I had a few opportunities to be the customer this weekend, and I had three very different encounters that left me with impressions of the establishments I was frequenting...
I popped into my local bookstore to pick up our copy of Harry Potter - my ten-year old made SURE we were there when the store opened at 8am! Not too hard to do, since the store is only one house away. We practically rolled into the store in our jammies.
Yay! Harry Potter!
While there, I ran into my neighbor across the street. Just 2 days before, she mentioned that the store gave a "Good Neighbor" discount. How cool is that, right? They HAVE been good neighbors to everyone, so this just furthered that warm-fuzzy feeling of supporting the local INDEPENDENT bookstore. That's why I bought Harry Potter there for about 30 bucks instead of at Costco for about 18 bucks.
So after making sure no other customers except my neighbor was in earshot (what retailer likes to have others hear that you are offering a discount that others might not be able to take advantage of?), I asked the guy behind the counter, who happens to be the manager, if we could sign up for the good neighbor discount.
"NO!" We all jumped.
He then said in what I felt was a very terse tone that they only did that for those directly affected by traffic that their store may have caused. I started to say that we were only a door away, on this side of the street ... he was shaking his head NO, and we were basically cut off at the knee for even asking.
We quickly left, and my neighbor was apologizing, etc.
I believe there are skillful ways of saying NO, and he really dropped the ball. It left us all with a bad feeling, my neighbor felt guilty and I felt like he didn't even care to know that I am a good neighbor to his business.
How did this leave me feeling about the business? Immediately I started to think of all the times that I HAVE been affected by their traffic!
If he had simply said "Gosh, I'm sorry, we no longer offer that discount" or something to that effect, it would have been a totally different experience. Instead I felt embarrassed and pissed at being treated like that. Will I go back? Yes, of course. Will I try to engage him? No, I won't.
A great illustration for us here at Daly's.
Popped into the local Starbuck's to look for a new tea thermos. Found one that met my needs, and went up to the counter to buy it. It's been a few years, but I remembered that I used to get a free drink when I bought a thermos or mug... That wasn't offered, and when I ordered a tea to be put in the mug, I was rung up for the thermos and the tea.
Not a bid deal, especially considering my drinks costs something like $1.50 or thereabouts... But still, I left bemused and wondering... And after the morning experience I had, I wasn't about to ask for anything special again!
Resultant thoughts: Felt let-down that I didn't get my special treat. Next thought was "Oh well, they are so big, who cares?" Next thought after that was, "Why even worry about a single little drink, I don't mind paying for it..." So why was I feeling a little let-down?

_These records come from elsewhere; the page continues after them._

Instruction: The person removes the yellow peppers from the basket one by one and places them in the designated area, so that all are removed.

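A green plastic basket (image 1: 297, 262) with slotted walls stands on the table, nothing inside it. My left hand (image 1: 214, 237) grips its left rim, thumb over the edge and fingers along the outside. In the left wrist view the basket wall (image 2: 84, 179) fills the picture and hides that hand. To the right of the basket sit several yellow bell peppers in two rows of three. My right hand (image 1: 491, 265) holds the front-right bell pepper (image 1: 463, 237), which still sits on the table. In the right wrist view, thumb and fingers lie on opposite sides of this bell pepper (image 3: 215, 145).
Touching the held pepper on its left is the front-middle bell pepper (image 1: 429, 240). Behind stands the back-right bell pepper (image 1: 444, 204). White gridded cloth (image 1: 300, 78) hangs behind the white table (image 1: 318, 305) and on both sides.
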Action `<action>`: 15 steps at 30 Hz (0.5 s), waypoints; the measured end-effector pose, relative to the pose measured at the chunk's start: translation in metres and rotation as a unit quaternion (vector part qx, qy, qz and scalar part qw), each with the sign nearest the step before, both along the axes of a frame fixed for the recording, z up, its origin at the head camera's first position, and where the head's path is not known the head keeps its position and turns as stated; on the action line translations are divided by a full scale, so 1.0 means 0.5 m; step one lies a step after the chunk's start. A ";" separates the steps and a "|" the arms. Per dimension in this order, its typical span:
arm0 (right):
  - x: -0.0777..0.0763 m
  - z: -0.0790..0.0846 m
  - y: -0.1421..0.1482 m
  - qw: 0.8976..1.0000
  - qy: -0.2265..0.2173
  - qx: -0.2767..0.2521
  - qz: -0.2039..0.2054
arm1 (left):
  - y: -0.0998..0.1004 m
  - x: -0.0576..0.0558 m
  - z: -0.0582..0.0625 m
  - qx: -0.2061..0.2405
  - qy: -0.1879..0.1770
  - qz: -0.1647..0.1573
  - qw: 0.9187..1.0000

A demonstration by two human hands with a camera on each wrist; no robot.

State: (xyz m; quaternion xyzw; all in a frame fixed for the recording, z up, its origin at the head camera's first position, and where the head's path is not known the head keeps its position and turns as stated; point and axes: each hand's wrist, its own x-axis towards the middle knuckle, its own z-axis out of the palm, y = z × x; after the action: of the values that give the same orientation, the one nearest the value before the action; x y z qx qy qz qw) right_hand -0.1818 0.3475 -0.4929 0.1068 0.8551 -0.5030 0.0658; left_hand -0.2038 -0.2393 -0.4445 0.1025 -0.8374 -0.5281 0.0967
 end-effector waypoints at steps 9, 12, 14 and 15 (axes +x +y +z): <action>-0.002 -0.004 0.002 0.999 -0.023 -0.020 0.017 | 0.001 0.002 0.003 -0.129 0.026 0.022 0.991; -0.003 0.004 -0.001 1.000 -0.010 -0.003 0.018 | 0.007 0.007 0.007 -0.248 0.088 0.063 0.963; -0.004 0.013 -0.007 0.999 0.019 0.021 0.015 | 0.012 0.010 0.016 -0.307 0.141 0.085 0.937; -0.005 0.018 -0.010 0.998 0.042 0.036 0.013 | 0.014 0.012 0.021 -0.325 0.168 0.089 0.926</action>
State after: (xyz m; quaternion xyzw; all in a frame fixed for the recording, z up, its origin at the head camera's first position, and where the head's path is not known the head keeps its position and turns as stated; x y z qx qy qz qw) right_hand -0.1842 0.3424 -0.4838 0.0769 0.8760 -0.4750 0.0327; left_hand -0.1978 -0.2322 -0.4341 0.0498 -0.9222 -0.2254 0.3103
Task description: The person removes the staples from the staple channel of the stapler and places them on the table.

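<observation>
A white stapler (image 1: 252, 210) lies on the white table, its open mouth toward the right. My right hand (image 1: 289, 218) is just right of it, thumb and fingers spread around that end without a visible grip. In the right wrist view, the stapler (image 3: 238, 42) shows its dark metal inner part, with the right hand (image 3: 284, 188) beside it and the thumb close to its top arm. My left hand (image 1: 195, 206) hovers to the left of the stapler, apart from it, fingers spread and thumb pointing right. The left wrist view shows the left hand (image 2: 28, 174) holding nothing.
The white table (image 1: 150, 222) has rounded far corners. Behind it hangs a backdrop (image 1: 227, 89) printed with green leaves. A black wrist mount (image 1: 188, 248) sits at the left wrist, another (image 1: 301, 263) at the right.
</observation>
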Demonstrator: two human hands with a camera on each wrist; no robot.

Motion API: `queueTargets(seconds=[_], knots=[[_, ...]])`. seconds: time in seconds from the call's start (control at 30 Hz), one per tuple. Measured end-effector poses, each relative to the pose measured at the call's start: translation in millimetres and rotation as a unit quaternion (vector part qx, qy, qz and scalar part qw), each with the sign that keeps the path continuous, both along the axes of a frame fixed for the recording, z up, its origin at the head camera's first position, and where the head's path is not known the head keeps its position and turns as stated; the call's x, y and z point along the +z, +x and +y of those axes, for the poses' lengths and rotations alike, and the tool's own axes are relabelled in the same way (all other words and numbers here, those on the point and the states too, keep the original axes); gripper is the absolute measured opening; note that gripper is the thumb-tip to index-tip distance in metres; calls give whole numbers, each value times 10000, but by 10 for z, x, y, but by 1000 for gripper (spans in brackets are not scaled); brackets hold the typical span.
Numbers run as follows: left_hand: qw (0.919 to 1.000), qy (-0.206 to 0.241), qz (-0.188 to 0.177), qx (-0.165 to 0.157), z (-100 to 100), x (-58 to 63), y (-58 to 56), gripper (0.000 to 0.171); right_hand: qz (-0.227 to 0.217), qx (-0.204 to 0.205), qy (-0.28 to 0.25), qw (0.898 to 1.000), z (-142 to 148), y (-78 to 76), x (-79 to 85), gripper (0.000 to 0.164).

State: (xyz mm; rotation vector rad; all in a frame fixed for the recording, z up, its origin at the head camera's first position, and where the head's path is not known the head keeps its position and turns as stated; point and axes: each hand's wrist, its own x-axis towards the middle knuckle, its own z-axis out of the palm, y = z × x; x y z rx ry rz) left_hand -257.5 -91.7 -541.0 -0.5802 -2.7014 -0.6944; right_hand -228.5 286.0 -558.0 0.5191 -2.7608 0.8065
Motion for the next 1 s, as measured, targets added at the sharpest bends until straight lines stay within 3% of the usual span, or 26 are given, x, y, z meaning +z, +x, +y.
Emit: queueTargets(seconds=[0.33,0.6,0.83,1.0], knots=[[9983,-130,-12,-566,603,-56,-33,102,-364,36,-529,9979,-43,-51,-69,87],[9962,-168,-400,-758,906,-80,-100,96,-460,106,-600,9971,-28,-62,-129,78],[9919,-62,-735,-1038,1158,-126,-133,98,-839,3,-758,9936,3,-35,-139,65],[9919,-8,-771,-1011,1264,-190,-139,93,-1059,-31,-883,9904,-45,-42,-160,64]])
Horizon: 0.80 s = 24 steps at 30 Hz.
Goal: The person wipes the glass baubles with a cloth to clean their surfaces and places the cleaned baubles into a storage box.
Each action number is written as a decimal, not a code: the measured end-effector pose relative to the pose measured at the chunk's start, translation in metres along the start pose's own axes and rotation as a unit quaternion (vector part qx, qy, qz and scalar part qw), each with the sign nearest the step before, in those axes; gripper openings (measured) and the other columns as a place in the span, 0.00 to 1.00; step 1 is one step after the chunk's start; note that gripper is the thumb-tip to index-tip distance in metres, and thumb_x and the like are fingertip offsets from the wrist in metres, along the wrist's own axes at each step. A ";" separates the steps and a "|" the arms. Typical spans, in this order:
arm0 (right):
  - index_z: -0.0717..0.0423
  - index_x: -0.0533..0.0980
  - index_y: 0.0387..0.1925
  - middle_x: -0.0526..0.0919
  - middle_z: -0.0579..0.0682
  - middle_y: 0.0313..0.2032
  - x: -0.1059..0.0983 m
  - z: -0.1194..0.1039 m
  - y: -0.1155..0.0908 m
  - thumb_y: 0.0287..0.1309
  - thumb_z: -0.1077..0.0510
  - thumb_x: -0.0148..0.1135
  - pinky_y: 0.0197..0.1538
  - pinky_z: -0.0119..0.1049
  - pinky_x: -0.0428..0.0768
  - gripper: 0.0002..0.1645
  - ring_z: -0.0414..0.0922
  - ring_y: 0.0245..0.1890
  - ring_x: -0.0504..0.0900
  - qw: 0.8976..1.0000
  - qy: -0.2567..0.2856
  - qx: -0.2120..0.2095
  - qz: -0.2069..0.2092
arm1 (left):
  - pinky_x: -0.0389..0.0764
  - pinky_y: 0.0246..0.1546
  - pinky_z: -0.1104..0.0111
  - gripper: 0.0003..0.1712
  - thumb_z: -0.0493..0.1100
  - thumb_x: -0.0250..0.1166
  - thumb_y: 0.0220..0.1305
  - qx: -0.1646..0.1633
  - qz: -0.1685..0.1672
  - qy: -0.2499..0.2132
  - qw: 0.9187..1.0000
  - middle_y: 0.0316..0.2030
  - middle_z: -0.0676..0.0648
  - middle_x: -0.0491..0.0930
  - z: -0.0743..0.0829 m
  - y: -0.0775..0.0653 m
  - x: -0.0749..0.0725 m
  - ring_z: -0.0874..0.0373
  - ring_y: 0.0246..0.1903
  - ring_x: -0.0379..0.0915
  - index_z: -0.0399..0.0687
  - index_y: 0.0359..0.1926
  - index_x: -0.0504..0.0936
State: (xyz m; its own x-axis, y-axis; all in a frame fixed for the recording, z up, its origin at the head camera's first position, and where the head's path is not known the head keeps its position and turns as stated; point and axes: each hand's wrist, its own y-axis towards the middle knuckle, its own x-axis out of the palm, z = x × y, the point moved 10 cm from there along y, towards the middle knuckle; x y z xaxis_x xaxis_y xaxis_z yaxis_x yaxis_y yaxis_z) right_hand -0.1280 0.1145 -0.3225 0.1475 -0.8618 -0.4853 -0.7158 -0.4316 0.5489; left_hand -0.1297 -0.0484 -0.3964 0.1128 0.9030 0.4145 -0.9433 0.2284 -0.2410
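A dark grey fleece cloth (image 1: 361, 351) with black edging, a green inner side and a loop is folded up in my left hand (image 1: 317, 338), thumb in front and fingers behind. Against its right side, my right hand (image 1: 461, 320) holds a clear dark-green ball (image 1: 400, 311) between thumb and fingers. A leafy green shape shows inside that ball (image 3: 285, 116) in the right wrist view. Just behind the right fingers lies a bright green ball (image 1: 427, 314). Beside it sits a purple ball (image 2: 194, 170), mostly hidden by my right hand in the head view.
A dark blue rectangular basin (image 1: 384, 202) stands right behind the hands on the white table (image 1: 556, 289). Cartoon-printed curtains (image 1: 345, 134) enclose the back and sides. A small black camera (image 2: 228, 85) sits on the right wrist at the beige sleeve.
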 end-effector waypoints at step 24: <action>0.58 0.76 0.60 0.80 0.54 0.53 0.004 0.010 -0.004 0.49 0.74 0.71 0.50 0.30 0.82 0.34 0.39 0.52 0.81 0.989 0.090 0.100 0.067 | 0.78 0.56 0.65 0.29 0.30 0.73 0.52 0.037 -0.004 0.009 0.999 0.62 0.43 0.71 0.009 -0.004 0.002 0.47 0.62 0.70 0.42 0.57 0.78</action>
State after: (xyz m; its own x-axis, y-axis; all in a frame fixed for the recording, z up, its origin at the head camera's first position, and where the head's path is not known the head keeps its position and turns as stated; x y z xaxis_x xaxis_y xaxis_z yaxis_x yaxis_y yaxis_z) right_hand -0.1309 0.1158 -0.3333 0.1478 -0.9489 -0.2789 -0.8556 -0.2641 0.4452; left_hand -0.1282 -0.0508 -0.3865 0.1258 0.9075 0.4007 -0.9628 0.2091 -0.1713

Because it was there as a policy and now it's gone. More sad for Starbuck's than for me.
While shopping at Costco, I overheard an employee complaining to another shopper about how AWFUL this woman and her daughter were in the clothes area. They made messes, didn't treat the folded clothes with any respect; not even when the Costco employee was right there, refolding their mess.
My reaction: I didn't want to hear about her problems! In fact, I wheeled away from her table, so make sure I wasn't going to be engaged in her drama.
I think it's because when you are being the customer, it's all about your own personal experience, not the staffs. It doesn't matter if it's the small business down the street or the large behemoth where cost is the name of the game. It is STILL about the customer's experience.